High levels of soluble programmed death-1 are associated with virological response in chronic hepatitis B patients after antiviral treatment

Soluble programmed cell death protein-1 (sPD-1) plays an important role in chronic hepatitis B virus (HBV) infection by counteracting the inhibitory effect of programmed death ligand-1 (PD-L1) on immune cells. Here, we investigated the ability of sPD-1 to predict the virological response (VR) in chronic hepatitis B (CHB) patients undergoing Nucleos(t)ide analogue (NA) therapy.

By combining sPD-1 and HBsAg, we obtained a biomarker significantly associated with VR in CHB patients. The sPD-1 levels could be used to screen out patients with poor prognosis of antiviral therapy.

CHB patients [hepatitis B surface antigen (HBsAg) positive ≥6 months] who initiated NA therapy in March 2007 at Peking University First Hospital (China) were enrolled in this study. Eighty-nine CHB patients were followed-up every 12 weeks for 96 weeks.

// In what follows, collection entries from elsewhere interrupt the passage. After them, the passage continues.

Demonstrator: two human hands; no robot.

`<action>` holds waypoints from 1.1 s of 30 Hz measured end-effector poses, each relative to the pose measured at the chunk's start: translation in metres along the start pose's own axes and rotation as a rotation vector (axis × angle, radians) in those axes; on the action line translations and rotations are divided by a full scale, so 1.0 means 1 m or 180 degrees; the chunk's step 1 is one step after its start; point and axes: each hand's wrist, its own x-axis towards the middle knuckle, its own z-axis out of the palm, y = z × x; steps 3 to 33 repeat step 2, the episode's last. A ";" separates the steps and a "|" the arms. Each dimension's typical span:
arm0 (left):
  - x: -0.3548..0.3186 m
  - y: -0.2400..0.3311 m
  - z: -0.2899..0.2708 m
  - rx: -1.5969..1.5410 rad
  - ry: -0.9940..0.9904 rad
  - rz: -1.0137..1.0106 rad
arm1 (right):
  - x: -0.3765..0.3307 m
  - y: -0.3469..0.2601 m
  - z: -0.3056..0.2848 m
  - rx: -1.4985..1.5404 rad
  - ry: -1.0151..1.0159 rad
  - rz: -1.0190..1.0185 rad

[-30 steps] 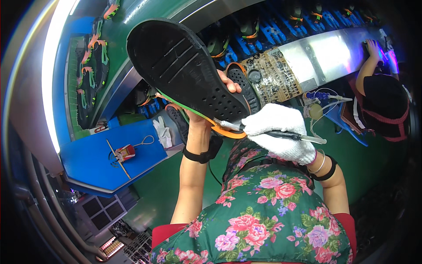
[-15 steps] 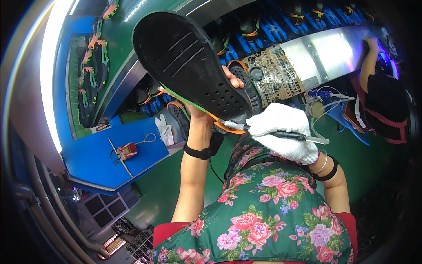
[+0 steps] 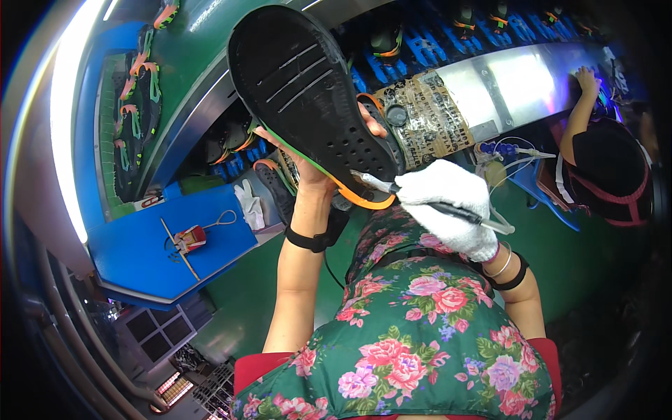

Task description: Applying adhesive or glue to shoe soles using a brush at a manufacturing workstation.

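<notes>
My left hand (image 3: 308, 171) holds up a shoe (image 3: 308, 98), its black sole with grooves and small holes facing me and an orange and green edge along the lower side. My right hand (image 3: 448, 206), in a white glove, grips a thin pen-like tool (image 3: 427, 201) whose tip touches the heel edge of the sole. A black band sits on my left wrist and bracelets on my right.
A metal conveyor (image 3: 518, 77) with blue holders and more shoes runs across the back. A blue table (image 3: 168, 245) at left carries a small red device and a white glove. Another person (image 3: 609, 168) in a dark cap works at the right. Shoe parts lie on a green rack (image 3: 133, 112).
My left hand has raised the shoe higher and tilted its sole more toward me. My gloved right hand with the tool followed up to the heel edge.
</notes>
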 end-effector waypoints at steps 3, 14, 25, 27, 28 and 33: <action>0.002 0.003 -0.008 0.0367 -0.0269 -0.0077 | 0.001 -0.004 0.001 -0.0160 -0.0083 -0.0234; 0.002 0.003 -0.008 0.0367 -0.0269 -0.0077 | 0.001 -0.004 0.001 -0.0160 -0.0083 -0.0234; 0.002 0.003 -0.008 0.0367 -0.0269 -0.0077 | 0.001 -0.004 0.001 -0.0160 -0.0083 -0.0234; 0.002 0.003 -0.008 0.0367 -0.0269 -0.0077 | 0.001 -0.004 0.001 -0.0160 -0.0083 -0.0234; 0.002 0.003 -0.008 0.0367 -0.0269 -0.0077 | 0.001 -0.004 0.001 -0.0160 -0.0083 -0.0234; 0.002 0.003 -0.008 0.0367 -0.0269 -0.0077 | 0.001 -0.004 0.001 -0.0160 -0.0083 -0.0234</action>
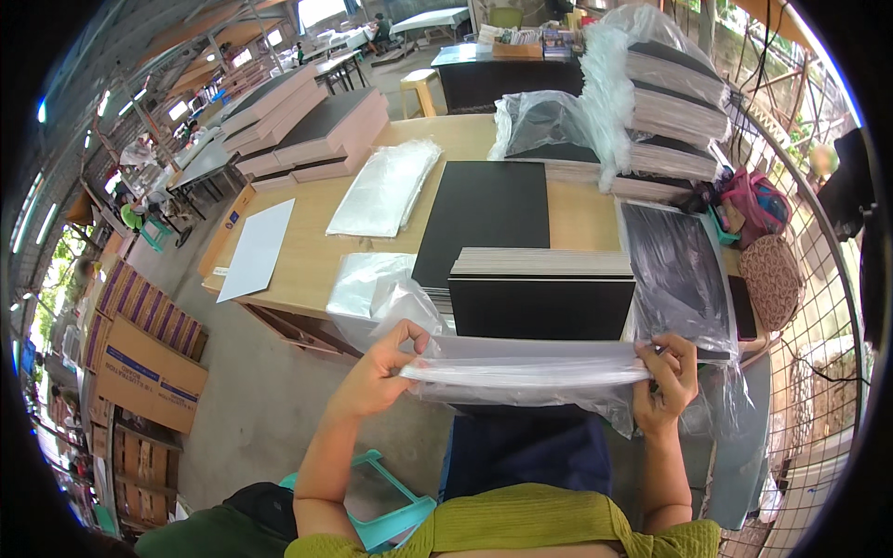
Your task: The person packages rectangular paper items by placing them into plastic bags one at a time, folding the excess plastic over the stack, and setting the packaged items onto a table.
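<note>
Head view, largest first: I see the wooden table (307,251) filling mid-frame, a flat black sheet (484,219) at its centre, and a stack of black boards (542,293) below that. At lower centre a clear plastic bag (526,370) stretches between my hands: left hand (379,367) pinched shut on one end, right hand (668,381) clamped on the other.

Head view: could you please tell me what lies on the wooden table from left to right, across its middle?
White sheet → stack of clear plastic bags → large black board → black board sleeved in plastic.
</note>
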### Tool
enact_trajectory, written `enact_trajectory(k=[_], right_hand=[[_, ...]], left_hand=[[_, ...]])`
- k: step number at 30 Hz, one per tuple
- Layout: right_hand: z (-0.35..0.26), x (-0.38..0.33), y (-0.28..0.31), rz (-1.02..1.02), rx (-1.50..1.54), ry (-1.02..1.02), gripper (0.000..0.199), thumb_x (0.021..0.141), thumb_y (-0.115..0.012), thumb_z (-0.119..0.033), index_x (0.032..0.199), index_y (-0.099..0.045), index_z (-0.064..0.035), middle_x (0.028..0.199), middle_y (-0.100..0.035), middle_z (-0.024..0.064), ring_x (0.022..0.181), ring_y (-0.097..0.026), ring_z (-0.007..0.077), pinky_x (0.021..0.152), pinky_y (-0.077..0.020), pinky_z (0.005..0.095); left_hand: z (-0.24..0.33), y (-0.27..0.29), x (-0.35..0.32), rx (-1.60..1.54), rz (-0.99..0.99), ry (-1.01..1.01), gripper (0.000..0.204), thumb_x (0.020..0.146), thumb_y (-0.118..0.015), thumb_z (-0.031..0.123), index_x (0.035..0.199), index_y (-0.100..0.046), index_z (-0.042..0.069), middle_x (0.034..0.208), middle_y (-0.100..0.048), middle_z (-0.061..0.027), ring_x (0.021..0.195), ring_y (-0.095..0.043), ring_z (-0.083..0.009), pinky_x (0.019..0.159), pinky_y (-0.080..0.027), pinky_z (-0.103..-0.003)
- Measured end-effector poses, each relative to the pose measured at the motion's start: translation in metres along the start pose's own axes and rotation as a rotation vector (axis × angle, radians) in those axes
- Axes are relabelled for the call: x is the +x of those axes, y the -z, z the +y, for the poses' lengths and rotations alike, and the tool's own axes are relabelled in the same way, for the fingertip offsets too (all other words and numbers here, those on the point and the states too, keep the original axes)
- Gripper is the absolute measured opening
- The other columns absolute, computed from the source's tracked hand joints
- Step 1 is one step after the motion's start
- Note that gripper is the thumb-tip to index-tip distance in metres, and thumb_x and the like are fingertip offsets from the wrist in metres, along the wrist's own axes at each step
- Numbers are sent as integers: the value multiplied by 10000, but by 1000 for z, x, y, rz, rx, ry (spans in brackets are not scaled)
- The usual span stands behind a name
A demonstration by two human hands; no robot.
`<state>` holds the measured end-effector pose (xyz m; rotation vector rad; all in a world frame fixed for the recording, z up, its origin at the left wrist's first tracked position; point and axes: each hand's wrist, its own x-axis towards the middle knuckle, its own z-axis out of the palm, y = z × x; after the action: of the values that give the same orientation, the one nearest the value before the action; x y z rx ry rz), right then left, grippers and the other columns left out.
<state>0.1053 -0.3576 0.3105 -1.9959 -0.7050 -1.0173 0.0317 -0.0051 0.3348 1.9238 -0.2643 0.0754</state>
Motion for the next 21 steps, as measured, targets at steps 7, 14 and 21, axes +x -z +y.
enact_trajectory(k=[7, 14, 21], right_hand=[[-6, 0, 18, -176, 37, -148, 201, 627, -588, 0, 804, -679, 29, 641, -537, 76, 614, -531, 186, 547, -382, 255], [38, 13, 19, -645, 938, -1133, 196, 756, -650, -76, 872, -668, 81, 735, -657, 66, 590, -576, 117, 564, -442, 246], [49, -51, 16, -569, 1282, -1132, 206, 747, -696, -147, 748, -641, 52, 964, -621, 159, 900, -562, 213, 793, -420, 314]], left_hand=[[10, -2, 18, -193, -206, 251, 342, 853, -541, 47, 1191, -592, 44, 1266, -520, -35, 956, -515, -89, 833, -407, -248], [-86, -11, 10, -797, -381, 566, 410, 838, -636, 158, 1198, -575, -30, 1055, -638, -51, 907, -583, -80, 782, -458, -225], [-64, -20, -23, -834, -65, 573, 237, 775, -696, 187, 910, -601, 16, 825, -599, -5, 734, -540, -69, 656, -410, -205]])
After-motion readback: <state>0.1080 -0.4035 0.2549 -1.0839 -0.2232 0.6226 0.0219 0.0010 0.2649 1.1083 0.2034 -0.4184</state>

Serum sPD-1 levels at baseline were negatively correlated with hepatitis B surface antigen (HBsAg) and HBV DNA. Immune-active CHB patients exhibited higher serum sPD-1 levels at baseline. Patients with VR during the antiviral treatment exhibited higher sPD-1 levels and lower HBsAg levels at baseline. Receiver operating characteristic (ROC) curves were generated to determine the predictive value of sPD-1 and HBsAg for VR in patients who received first-line therapy (entecavir, ETV). The area under ROC (AUROC) values of sPD-1 and HBsAg at baseline were 0.850 (95%CI:0.729-0.971, P = 0.0005) and 0.785 (95%CI: 0.642-0.929, P = 0.005), respectively, and the optimal cut-off values were 459.46 pg/mL and 14,710 IU/mL, respectively. The combination of sPD-1 and HBsAg exhibited a higher AUROC value (0.870,95% CI: 0.748-0.983, P = 0.001) than did sPD-1 or HBsAg alone. In patients administered second-line therapy (lamivudine, LAM/adefovir divipoxil, ADV), baseline sPD-1 levels above 677.2 pg/mL were significantly associated with higher incidence of VR after 96 weeks of antiviral therapy. It is 7.956 times the level of ≤677.2 pg/mL. Conclusions: By combining sPD-1 and HBsAg, we obtained a biomarker significantly associated with VR in CHB patients. The sPD-1 levels could be used to screen out patients with poor prognosis of antiviral therapy.